Oregon Oregon Health Authority, Public Health Division

Rule Rule 333-505-0055
Discharge Planning Requirements

(1) As used in this rule:
(a) For purposes of subsection (2)(a) of this rule “lay caregiver” means an individual who, at the request of a patient, agrees to provide aftercare to the patient in the patient’s residence.
(b) For purposes of subsection (2)(b) of this rule, “lay caregiver” means:
(A) For a patient who is younger than 14 years of age, a parent or legal guardian of the patient;
(B) For a patient who is 14 years of age or older, an individual designated by the patient or a parent or legal guardian of the patient to the extent permitted under ORS 109.640 (Right to medical or dental treatment without parental consent) and 109.675 (Right to diagnosis or treatment for mental or emotional disorder or chemical dependency without parental consent).
(c) “Mental health treatment” includes treatment for mental health, mental illness, addictive health and addiction disorders.
(d) “Peer support” means a peer support specialist, peer wellness specialist, family support specialist or youth support specialist as those terms are defined in ORS 414.025 (Definitions for ORS chapters 411, 413 and 414) and who are certified in accordance with OAR chapter 410, division 180.
(e) “Publicly available” means posted on the hospital’s website and provided to each patient and to the patient’s lay caregiver in written form upon admission to the hospital or emergency department and upon discharge from the hospital or release from the emergency department. The written form provided to a patient and lay caregiver may be a summarized version of the policy that is clear and easily understood, for example in the form of a brochure.
(2) A hospital shall adopt, maintain and follow written policies on discharge planning and termination of services in accordance with these rules and 42 CFR 482.43. The policies shall include but are not limited to:
(a) A plan for continuity of patient care following discharge including:
(A) An assessment of the patient’s ability for self-care;
(B) An opportunity for the patient to designate a lay caregiver;
(C) An opportunity for the patient, and if designated the lay caregiver, to participate in discharge planning;
(D) Instructions or training provided to the patient and lay caregiver prior to discharge for the lay caregiver to provide assistance with activities of daily living, medical or nursing tasks such as wound care, administering medications, or the operation of medical equipment, or other assistance relating to the patient’s condition; and
(E) A requirement to notify the lay caregiver that the patient is being discharged or transferred; and
(b) For patients hospitalized for mental health treatment, a plan to:
(A) Have a member of the patient’s care team encourage the patient to designate a lay caregiver and sign an authorization form for the disclosure of information that is necessary for a lay caregiver to participate in the patient’s discharge planning and to provide appropriate support to the patient following discharge as well as an explanation of:
(i) The benefits of involving a lay caregiver including participating in the patient’s discharge planning in order to provide appropriate support measures;
(ii) Only the minimum information necessary will be shared;
(iii) The benefits disclosing health information will have on the ability of the patient to see positive outcomes; and
(iv) The ability to rescind the authorization at any time;
(B) Assess the patient’s risk of suicide with input from the patient’s lay caregiver, if applicable;
(C) Assess the long-term needs of the patient which include but are not limited to:
(i) Community-based services;
(ii) Capacity for self-care; and
(iii) To the extent practicable, whether the patient can be properly cared for in the place where the patient resided at time of admission;
(D) Develop a process to coordinate the patient’s care and transition the patient to outpatient treatment that includes one or more of the following: community-based providers, peer support, lay caregivers and other individuals who can implement the patient’s care plan; and
(E) Schedule a follow-up appointment for no later than seven days after discharge. If a follow-up appointment cannot be scheduled within seven days, the hospital must document why.
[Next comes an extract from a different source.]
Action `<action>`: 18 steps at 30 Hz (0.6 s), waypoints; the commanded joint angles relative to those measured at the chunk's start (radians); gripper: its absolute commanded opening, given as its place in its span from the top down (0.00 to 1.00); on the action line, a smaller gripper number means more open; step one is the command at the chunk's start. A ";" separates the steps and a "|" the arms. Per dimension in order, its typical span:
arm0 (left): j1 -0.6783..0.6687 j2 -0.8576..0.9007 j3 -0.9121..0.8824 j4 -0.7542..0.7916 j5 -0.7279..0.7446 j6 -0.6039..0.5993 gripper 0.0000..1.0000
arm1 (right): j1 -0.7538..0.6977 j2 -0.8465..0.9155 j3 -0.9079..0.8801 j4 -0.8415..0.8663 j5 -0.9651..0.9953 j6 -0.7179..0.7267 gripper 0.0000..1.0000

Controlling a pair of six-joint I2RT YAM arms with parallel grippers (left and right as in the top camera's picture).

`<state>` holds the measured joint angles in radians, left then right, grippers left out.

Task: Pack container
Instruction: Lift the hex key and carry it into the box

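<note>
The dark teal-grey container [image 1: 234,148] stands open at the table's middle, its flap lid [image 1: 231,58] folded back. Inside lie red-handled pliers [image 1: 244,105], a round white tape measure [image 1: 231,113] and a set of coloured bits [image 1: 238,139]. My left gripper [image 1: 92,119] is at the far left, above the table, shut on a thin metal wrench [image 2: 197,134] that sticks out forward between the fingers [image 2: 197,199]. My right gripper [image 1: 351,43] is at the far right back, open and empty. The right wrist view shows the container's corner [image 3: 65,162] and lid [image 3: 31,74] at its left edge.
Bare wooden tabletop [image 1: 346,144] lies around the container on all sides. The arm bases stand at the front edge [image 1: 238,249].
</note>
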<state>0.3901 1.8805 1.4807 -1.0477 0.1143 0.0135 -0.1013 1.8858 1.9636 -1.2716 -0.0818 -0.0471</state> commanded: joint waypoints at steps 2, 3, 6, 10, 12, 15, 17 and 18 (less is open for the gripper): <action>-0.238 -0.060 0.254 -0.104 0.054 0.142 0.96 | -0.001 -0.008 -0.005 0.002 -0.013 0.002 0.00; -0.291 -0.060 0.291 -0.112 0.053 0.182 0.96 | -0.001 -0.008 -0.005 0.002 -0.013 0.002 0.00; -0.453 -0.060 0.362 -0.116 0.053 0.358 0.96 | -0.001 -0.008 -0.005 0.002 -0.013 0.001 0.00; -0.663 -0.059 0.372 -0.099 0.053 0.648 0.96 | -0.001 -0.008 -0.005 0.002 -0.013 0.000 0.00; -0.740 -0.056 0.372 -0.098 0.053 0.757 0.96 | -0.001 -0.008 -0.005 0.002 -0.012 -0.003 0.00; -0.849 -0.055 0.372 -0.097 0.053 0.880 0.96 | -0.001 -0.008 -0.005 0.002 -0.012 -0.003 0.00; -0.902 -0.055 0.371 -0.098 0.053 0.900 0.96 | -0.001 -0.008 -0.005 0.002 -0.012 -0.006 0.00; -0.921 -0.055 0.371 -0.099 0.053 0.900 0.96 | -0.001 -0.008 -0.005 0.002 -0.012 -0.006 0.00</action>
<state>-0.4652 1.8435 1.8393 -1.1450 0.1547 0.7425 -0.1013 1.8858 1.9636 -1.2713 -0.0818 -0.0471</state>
(3) Discharge policies developed in accordance with this rule:
(a) Must be publicly available;
(b) Must specify the requirements for documenting who is designated by the patient as the lay caregiver and the details of the discharge plan;
(c) May incorporate established evidence based practices;
(d) Must ensure that discharge planning is appropriate to the needs and acuity of the patient and the abilities of the lay caregiver;
(e) Must not delay a patient’s discharge or transfer to another facility; and
(f) Must not require the disclosure of protected health information without obtaining a patient’s consent as required by state and federal laws.
(4) A hospital shall have until December 1, 2018 to comply with subsections (2)(b) and (3)(a) of this rule.